Françoise Vallet. L’objectif était d’unir des forces pour faire barrage à Nicolas Sarkozy. J’approuve tous les efforts entrepris dans ce sens dans la mesure où chacun respecte l’autre et garde son intégrité d’opinion ; je rappelle qu’il s’agissait de rechercher des éléments communs de stratégie, des convergences.
2. Que répondez-vous à ceux qui disent que vous êtes la "Ségolène Royal chartraine" ?

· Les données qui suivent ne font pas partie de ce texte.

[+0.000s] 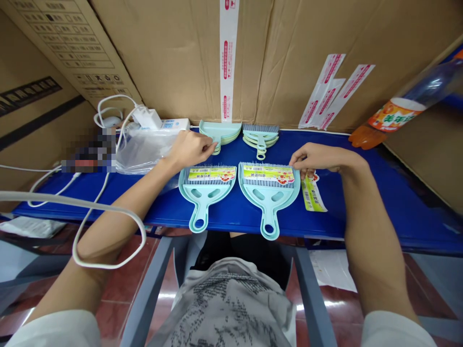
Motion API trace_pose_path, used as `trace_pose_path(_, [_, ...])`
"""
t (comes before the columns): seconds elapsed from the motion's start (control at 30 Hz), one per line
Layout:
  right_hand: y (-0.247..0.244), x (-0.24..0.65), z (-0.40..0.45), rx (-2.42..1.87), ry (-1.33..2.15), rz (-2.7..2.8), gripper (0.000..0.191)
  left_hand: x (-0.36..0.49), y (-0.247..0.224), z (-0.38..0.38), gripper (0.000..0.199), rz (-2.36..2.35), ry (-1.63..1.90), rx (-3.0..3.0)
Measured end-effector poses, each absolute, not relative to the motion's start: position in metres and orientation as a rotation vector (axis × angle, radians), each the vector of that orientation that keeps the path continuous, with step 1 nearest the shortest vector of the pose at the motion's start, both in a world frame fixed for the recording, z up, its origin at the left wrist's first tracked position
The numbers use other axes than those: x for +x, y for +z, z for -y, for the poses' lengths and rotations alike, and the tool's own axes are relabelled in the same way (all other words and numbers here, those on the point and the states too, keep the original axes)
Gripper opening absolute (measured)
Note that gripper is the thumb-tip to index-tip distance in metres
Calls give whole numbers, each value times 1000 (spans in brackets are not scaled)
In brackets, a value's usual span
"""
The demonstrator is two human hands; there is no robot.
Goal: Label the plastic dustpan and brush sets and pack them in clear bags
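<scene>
My left hand (pixel 193 148) is closed at the handle of the top dustpan in a stack of dustpans (pixel 221 129) at the back. Beside that stack lie several small brushes (pixel 261 137). In front are two light-blue dustpan sets, left (pixel 207 192) and right (pixel 268 197), each with a grey-bristled brush inside and a yellow-green label across the bristles. My right hand (pixel 313 156) has its fingers bent and pressed together at the right set's upper corner, by the end of its label (pixel 267 173). What its fingertips grip is hard to see. Below them lies a loose label (pixel 314 193).
A blue table (pixel 365 212) carries everything. A clear plastic bag (pixel 139 149), a power strip (pixel 177 124) and a charger (pixel 147 117) sit at left. A white cable (pixel 108 207) loops over my left forearm. An orange drink bottle (pixel 394 113) leans at right. Cardboard (pixel 173 58) walls the back.
</scene>
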State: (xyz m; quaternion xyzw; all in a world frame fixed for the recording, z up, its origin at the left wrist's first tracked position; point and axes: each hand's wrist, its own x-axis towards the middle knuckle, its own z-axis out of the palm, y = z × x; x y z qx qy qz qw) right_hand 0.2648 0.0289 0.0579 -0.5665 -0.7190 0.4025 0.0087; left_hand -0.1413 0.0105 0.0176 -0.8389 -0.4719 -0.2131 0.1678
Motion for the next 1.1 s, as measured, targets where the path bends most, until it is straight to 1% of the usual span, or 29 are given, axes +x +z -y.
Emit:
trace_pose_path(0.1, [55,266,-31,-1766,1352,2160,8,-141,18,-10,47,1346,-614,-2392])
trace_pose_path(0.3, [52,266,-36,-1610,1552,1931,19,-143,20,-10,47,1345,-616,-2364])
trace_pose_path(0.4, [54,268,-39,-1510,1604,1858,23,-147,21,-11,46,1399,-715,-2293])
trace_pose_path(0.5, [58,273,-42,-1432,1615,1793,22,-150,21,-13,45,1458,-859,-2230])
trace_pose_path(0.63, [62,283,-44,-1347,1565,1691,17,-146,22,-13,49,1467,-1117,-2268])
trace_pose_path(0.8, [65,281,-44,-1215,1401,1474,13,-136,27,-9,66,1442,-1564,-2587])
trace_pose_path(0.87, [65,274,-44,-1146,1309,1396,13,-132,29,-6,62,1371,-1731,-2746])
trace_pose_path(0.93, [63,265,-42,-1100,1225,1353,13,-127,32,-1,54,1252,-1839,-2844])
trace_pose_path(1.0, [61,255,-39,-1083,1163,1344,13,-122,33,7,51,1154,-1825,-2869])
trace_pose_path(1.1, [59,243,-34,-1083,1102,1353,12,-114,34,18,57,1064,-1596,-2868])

Françoise Vallet. Elle est un peu plus jeune que moi : je suis plutôt flattée !… Plus sérieusement, j’espère bien faire le même score qu’elle au 1er tour, j’ai d’ailleurs le même numéro de panneau qu’elle avait pour son propre affichage de la campagne des présidentielles. C’est le n° 8.
3. A votre avis, dans cette campagne législative, quels sont vos points forts et points faibles ?
Françoise Vallet. Point faible : je n’ai pas commencé ma campagne depuis cinq ans, comme mon concurrent ; points forts : au moins, je ne confonds pas les comptes de communication municipaux et mes comptes de campagne ! Ma sincérité et mon engagement plus citoyen que politicien me rendent plus accessible, plus vraie. Ma démarche depuis six ans en tant qu’élue d’opposition a donné de moi l’image d’une femme déterminée.